Nothing but the line containing "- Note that" and the lines after it in the entries below should appear, each repeated exactly.

-------- Data to process --------

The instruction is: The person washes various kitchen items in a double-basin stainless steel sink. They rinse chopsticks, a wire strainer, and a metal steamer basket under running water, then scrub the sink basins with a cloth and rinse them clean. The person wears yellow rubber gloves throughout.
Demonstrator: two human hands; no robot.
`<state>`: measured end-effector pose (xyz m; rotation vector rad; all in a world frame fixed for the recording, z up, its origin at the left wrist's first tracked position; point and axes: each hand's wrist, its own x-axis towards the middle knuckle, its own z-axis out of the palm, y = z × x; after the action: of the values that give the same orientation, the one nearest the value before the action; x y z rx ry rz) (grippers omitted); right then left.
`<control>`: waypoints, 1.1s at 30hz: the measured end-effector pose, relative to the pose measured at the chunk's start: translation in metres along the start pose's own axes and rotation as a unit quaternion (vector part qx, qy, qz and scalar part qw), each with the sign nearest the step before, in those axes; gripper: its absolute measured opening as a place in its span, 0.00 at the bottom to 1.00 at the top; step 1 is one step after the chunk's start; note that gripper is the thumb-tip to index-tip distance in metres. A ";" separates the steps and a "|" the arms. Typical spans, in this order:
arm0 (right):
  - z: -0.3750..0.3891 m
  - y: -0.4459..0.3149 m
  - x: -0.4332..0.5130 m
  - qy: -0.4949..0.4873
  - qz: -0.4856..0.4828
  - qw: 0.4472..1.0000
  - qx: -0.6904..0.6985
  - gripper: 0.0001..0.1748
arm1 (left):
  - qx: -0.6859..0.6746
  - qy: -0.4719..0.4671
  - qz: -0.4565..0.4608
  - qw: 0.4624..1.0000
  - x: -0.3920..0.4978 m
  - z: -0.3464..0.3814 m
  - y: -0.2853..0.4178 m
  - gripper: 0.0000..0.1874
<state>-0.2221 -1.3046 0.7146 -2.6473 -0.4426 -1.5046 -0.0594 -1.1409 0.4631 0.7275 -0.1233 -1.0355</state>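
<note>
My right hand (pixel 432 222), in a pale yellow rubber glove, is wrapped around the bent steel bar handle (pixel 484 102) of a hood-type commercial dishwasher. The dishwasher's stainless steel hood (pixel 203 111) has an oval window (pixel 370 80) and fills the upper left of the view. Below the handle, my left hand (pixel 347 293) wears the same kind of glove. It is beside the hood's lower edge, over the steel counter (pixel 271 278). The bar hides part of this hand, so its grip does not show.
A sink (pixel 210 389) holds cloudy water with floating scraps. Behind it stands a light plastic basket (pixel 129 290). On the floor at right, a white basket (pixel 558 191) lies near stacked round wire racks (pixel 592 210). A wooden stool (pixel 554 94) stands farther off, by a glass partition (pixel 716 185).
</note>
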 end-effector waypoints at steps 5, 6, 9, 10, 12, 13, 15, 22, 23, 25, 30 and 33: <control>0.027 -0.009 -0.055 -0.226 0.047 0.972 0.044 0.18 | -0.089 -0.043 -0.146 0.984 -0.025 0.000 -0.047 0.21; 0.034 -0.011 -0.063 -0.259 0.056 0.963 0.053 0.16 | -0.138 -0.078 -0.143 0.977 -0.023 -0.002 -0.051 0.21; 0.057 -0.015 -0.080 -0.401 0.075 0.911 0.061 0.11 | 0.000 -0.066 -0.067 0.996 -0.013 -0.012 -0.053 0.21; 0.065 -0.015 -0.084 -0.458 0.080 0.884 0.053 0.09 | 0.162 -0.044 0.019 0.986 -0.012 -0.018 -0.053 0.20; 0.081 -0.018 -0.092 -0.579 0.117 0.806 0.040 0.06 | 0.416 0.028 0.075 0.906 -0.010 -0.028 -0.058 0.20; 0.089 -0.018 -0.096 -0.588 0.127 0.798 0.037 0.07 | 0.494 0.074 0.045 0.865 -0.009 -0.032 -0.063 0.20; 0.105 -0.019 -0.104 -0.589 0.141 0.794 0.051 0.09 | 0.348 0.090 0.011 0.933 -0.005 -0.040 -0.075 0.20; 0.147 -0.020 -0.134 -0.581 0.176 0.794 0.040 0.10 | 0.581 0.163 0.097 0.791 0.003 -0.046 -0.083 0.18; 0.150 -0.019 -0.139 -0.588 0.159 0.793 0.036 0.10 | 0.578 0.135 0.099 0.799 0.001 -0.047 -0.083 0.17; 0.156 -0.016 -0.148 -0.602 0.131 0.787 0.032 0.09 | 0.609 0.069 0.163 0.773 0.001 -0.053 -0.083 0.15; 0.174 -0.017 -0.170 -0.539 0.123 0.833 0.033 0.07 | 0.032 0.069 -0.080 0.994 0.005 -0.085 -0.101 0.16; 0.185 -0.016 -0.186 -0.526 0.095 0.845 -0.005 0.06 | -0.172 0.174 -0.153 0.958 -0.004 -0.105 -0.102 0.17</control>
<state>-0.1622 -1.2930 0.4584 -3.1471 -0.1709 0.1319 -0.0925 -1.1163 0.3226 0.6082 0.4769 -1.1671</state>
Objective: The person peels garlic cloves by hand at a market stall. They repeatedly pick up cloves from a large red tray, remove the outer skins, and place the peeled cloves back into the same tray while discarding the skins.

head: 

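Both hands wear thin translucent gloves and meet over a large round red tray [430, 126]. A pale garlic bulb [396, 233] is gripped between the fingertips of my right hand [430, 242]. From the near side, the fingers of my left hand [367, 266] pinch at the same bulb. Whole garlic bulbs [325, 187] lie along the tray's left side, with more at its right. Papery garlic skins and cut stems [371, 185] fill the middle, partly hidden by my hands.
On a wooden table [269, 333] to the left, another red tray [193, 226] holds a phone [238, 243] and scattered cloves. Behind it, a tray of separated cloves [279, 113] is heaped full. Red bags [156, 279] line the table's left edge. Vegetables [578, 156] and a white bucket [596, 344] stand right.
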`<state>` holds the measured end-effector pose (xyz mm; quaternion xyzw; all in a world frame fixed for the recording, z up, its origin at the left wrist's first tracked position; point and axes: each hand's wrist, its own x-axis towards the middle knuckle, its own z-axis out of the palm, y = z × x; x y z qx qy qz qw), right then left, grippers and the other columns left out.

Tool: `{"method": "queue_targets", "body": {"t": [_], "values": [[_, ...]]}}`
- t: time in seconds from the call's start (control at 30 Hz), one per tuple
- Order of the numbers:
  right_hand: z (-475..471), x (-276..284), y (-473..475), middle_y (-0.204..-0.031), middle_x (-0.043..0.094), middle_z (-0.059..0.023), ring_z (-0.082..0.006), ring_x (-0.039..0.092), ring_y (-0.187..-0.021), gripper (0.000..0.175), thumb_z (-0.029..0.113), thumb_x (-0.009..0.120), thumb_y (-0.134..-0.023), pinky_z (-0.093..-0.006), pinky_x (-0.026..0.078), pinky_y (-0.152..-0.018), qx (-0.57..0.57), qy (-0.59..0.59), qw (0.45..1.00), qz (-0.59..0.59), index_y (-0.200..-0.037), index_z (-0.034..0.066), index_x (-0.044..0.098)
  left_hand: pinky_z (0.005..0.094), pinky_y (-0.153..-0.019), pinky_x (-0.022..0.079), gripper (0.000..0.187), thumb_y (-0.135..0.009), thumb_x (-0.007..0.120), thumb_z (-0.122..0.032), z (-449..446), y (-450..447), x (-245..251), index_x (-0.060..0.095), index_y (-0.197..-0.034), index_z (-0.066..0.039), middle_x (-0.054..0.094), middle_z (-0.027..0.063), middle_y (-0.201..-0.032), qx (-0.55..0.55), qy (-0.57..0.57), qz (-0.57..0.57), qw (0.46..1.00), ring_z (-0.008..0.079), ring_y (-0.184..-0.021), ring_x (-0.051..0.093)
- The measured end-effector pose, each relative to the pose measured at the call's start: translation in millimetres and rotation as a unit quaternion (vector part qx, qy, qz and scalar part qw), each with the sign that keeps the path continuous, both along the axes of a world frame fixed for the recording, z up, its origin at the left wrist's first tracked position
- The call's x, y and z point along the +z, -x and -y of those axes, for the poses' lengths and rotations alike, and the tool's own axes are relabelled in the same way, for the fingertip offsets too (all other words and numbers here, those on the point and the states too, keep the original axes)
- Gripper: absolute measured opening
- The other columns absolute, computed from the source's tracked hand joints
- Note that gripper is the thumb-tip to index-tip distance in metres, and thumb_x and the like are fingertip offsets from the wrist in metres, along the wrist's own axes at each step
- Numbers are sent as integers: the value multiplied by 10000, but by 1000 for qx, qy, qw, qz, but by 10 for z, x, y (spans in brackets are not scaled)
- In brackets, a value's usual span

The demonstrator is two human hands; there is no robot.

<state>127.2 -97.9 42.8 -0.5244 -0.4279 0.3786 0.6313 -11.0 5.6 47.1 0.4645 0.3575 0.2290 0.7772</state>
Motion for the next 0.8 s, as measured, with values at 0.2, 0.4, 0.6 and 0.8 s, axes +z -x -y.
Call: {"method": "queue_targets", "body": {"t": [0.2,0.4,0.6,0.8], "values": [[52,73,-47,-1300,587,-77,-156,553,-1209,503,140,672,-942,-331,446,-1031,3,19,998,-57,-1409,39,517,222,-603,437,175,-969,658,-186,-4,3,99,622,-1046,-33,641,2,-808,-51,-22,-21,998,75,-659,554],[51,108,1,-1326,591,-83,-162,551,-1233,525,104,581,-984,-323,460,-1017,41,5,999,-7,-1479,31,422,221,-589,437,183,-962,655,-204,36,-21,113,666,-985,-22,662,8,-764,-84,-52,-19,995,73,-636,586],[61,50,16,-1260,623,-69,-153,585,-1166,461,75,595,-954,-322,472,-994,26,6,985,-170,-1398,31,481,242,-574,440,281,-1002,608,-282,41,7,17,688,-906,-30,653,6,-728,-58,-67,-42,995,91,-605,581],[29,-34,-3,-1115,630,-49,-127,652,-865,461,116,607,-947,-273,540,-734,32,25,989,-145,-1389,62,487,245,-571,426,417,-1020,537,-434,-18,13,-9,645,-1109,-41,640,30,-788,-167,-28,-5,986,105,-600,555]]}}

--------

■ **Output for this exercise**:
- Note that gripper is the thumb-tip to index-tip distance in metres, and thumb_x and the like are fingertip offsets from the wrist in metres, along the wrist's own axes at each step
- Numbers are sent as integers: the value multiplied by 10000, but by 1000 for qx, qy, qw, qz, but by 10 for z, x, y (spans in brackets are not scaled)
- In brackets, a value's usual span

The demonstrator is two human hands; there is no robot.

<state>127.2 -97.9 42.8 -0.5244 -0.4279 0.3786 0.6313 -11.0 5.6 47.1 0.4645 0.3575 0.2290 0.7772</state>
Motion for the next 0.8 s, as measured, with values at 0.2, 0.4, 0.6 and 0.8 s, axes +z -x -y.
Call: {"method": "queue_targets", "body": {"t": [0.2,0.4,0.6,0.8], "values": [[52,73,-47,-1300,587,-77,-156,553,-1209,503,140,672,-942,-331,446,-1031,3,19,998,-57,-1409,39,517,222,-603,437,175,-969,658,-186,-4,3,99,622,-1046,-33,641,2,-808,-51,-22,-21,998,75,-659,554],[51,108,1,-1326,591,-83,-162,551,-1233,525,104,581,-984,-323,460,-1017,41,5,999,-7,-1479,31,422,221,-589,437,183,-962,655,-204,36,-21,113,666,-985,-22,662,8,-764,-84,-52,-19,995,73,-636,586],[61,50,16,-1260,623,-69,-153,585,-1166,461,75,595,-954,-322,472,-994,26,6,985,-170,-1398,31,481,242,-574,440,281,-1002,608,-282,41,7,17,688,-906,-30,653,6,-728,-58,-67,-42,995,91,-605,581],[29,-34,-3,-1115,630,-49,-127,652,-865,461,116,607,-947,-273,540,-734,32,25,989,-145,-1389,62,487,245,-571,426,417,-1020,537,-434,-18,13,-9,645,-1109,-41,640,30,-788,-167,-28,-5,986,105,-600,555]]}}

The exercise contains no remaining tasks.